Strike two is a wholly unbelievable Chevy Chase, who is expected to play a straight-laced talent agent that apparently never touched a drug in his life. Anyone who knows Chevy Chase’s career can imagine how fake that performance might be, especially when he meets new love interest Doris (Andie MacDowell) while on the road. If you don’t know much about Chevy Chase’s life, check out the aforementioned “A Futile & Stupid Gesture” for his Caddyshack days. By contrast, I found Richard Dreyfuss’s performance to be much better, especially while doing stand-up, but also presenting a distinct character in Buddy Green, often shoring up Chevy Chase’s performance with their on-screen chemistry. It also helps that Buddy Green’s story is so much more compelling than Al Hart’s.

Layered on top of this is strike three: a wholly invasive original musical score from Greg Pritikin and Jay Weigel, a mixture of Gershwin-esque music that might have worked for the same movie forty years ago, but feels out of place for a film set during the modern day. Worse yet, while the score itself had a measure of consistency throughout the film, the music often clashed with the tone, especially towards the end as Buddy’s secret becomes apparent.

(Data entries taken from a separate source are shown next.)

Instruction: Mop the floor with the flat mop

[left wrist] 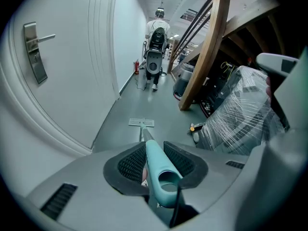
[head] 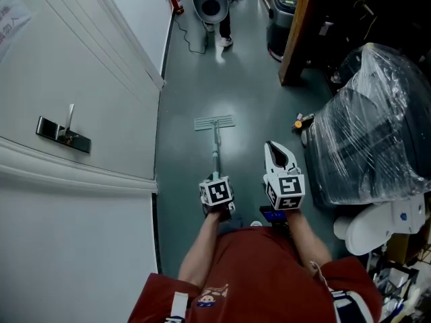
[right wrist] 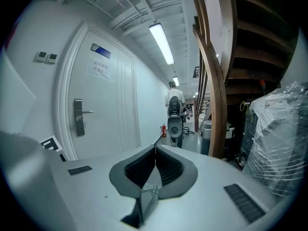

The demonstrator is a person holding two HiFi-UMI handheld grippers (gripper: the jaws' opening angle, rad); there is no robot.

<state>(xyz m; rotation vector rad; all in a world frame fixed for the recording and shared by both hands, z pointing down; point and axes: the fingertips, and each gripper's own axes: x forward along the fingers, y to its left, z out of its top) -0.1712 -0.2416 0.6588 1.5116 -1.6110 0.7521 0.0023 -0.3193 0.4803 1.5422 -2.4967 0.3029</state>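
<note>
The flat mop (head: 215,145) runs along the 6-to-12 o'clock line of the head view, its pad (head: 214,122) flat on the floor (head: 236,73) at 12 o'clock. The left gripper (head: 216,180) clamps the teal grip (left wrist: 159,170). At its 3 o'clock, the right gripper (head: 279,155) is closed and empty.

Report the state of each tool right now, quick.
Left tool: closed on the mop handle.
Right tool: closed, nothing between its jaws.

Right gripper (right wrist: 155,149) fingers together, white door (right wrist: 98,112) at left.
</note>
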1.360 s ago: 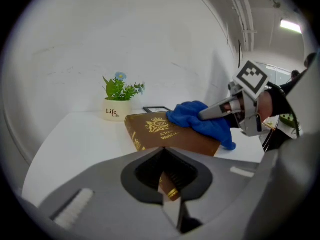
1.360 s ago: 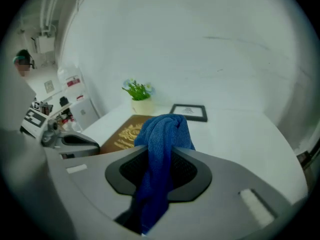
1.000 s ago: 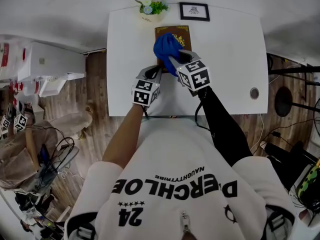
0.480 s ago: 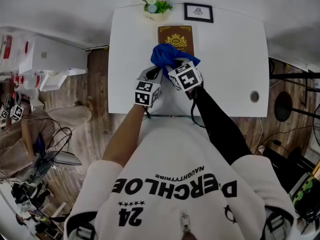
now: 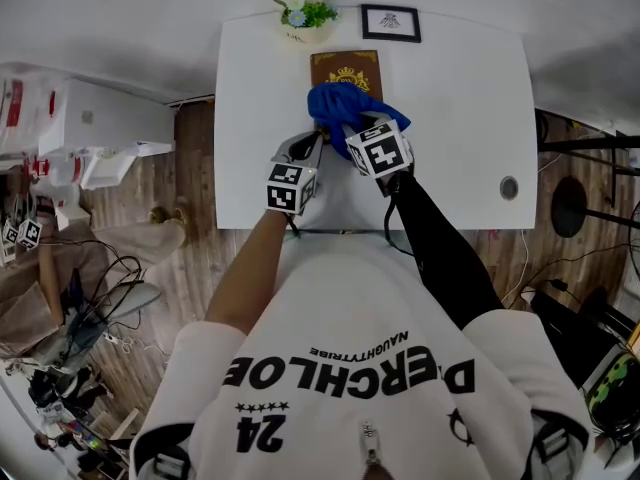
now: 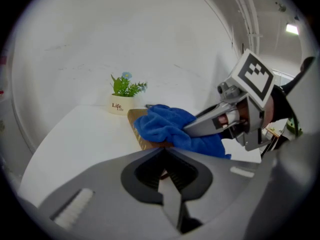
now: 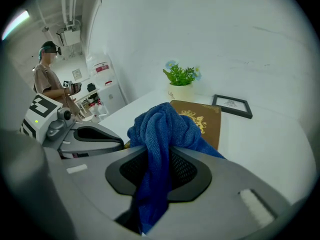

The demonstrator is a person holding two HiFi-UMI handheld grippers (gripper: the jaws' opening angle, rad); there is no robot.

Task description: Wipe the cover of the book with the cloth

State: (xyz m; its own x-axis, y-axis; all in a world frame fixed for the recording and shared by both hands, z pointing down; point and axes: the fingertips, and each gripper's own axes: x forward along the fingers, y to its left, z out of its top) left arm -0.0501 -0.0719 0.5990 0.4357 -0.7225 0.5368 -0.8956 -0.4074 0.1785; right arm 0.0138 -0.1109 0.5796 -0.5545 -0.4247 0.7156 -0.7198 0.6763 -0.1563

“The Last Laugh” (2019) is a gilded lily, built on a bad script, and severely underutilizes half of the cast. While Richard Dreyfuss excels as Buddy Green, Chevy Chase flounders as Al Hart, and the film attempts to overcome its difficulties with too much humor based on shock value. Fans of either Chevy Chase or Richard Drefyuss, or fans of stand-up comedy, may want to seek out this film, but beware it may leave you as disappointed as I was. 

Rotten Tomatoes: NR

Metacritic: NR

One Movie Punch: 5.0/10 

“The Last Laugh” (2019) is rated TV-MA and is currently streaming on Netflix.